Updated 2004-05-13 11:17:06

This page written by DKF


What is good about Tcl's arrays? Their compact syntax for common operations.

What is not so good about Tcl's arrays? You have to use a hash-table for the mapping from keys to values.

Would would make things extra cool? If we could take arrays and put a new back-end on them based on lists, dictionaries, or even something more exotic. There have been attempts to do this in the past (BLT's vectors spring to mind here)

Why do this to arrays instead of putting magic conversion on values? We'd have a proper named location to store the metadata describing how the array is implemented.

What is going to be hard? Well, traces are definitely tricky, as is upvar and friends, as they both (currently) require that your mapping mechanism hands out references to a Var structure, and that's not something that you can really map nicely onto a Tcl_Obj as it is an updatable structure.

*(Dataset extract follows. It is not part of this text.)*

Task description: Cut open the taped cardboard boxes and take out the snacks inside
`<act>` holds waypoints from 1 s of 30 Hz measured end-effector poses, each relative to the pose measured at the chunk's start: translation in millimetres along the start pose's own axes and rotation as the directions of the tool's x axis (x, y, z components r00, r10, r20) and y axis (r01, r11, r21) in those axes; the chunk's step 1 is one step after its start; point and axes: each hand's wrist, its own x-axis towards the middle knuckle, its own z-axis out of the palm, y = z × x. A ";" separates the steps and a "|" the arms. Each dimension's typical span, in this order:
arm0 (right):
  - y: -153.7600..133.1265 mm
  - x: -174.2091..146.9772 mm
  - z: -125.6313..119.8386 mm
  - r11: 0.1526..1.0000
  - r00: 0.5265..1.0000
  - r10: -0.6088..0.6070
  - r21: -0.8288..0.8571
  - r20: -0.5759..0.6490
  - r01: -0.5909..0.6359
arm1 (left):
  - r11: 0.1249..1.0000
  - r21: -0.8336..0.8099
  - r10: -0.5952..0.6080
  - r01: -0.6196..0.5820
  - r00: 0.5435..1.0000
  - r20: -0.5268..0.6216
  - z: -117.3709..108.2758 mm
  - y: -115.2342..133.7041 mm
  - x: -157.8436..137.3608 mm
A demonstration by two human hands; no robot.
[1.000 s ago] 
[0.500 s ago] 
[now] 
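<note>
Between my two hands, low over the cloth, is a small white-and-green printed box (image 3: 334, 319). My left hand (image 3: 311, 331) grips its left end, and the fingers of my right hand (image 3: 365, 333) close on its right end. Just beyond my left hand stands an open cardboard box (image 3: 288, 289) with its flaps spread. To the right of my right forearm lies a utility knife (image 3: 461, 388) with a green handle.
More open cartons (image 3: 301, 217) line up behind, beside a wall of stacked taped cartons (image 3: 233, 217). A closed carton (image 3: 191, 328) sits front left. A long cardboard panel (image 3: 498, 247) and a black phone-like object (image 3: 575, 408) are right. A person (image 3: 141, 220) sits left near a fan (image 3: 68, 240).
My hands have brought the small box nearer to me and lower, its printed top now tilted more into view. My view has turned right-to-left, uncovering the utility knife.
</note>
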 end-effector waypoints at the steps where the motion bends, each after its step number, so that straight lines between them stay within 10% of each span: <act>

What Operations are Needed?

get
Retrieve a value from the mapping given a key. This operation should succeed if the key was one returned by the list keys operation below; behaviour for other keys is undefined in general.
set
Update or insert a value into the mapping given a key
unset
Update the mapping so as to remove an element
list keys
Get the list of keys that map to data values. Note that an array might be permitted to support other keys with "magic" names, but this operation should only list the keys that map in a straight-forward fashion.
serialize
Convert entire array to a string (preferably in the order listed by the list keys operation.)
deserialize
Convert string to array

[...]


RS Don't arrays (and dicts) represent a string -> value mapping, while vectors (and lists) do (0<=int<maxint) -> value?

DKF: So what if vectors/lists have a restricted language of keys? :^)

13may04 jcw - Cool! The serialize/deserialize operations are "slightly less primitive operations" IMO, in that they can be implemented with the first four. The get/set/unset/list combo is the core. They offer all sorts of interesting new options, similar to Perl's "tie". My first goal would probably be to map this to hashed Metakit views, i.e. persistent memory-mapped arrays. Gdbm is another obvious candidate. More advanced uses may need some more machinery, but I think most of that can be done in Tcl.

I'd like to describe an idea which unifies keyed access (arrays), indexed access (lists), scalars, and more - but let me just point to [L1 ] and [L2 ] for now.